● WHAT THIS TASK INVOLVES
Each line of the material below is to be checked for "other"; the number of matching lines is the only output expected.

※ ※ ※

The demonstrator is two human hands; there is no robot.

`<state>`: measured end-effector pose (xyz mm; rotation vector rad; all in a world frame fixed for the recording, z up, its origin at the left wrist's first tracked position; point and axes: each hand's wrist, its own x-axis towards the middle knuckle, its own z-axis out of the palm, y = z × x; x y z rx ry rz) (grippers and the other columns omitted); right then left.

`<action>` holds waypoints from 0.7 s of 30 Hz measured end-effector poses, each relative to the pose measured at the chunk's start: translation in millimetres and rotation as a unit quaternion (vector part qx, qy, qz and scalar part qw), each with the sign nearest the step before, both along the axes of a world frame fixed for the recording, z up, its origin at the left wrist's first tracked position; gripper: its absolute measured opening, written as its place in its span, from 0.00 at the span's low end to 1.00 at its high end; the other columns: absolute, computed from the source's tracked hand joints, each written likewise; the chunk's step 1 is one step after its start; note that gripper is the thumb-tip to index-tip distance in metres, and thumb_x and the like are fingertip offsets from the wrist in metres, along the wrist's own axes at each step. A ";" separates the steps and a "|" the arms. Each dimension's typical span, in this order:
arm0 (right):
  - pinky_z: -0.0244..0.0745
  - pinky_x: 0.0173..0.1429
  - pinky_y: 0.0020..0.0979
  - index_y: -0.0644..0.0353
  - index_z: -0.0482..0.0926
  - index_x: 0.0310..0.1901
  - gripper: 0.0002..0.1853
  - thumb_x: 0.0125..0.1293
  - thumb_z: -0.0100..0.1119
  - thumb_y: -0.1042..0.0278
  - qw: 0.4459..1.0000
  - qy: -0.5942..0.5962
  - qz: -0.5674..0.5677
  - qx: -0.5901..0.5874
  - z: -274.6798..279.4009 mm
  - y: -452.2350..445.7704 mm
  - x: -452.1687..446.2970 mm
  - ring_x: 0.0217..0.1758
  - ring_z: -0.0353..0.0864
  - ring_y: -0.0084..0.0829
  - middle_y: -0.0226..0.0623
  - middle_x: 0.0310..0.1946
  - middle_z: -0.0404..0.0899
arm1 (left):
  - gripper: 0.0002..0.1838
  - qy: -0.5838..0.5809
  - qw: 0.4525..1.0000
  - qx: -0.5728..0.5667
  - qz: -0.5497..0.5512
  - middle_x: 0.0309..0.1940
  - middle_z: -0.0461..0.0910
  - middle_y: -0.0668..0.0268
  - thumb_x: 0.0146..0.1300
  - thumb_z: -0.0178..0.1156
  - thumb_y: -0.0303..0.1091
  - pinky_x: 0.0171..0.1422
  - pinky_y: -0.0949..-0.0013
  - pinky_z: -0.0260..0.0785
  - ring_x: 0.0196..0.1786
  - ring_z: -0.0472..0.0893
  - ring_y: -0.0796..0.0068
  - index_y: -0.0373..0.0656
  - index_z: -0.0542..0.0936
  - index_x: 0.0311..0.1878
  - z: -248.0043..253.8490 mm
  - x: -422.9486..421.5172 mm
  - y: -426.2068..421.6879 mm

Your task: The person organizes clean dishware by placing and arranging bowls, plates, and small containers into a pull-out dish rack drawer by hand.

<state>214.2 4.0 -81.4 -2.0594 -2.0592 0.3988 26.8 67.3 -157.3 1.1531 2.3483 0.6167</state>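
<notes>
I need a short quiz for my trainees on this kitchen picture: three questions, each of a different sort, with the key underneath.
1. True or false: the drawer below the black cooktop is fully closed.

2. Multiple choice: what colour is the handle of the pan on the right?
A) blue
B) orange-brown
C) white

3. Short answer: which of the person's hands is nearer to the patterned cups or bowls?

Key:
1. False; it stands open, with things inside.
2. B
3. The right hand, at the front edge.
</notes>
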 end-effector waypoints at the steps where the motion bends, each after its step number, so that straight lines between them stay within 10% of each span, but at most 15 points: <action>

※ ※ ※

● RESPONSE BOX
2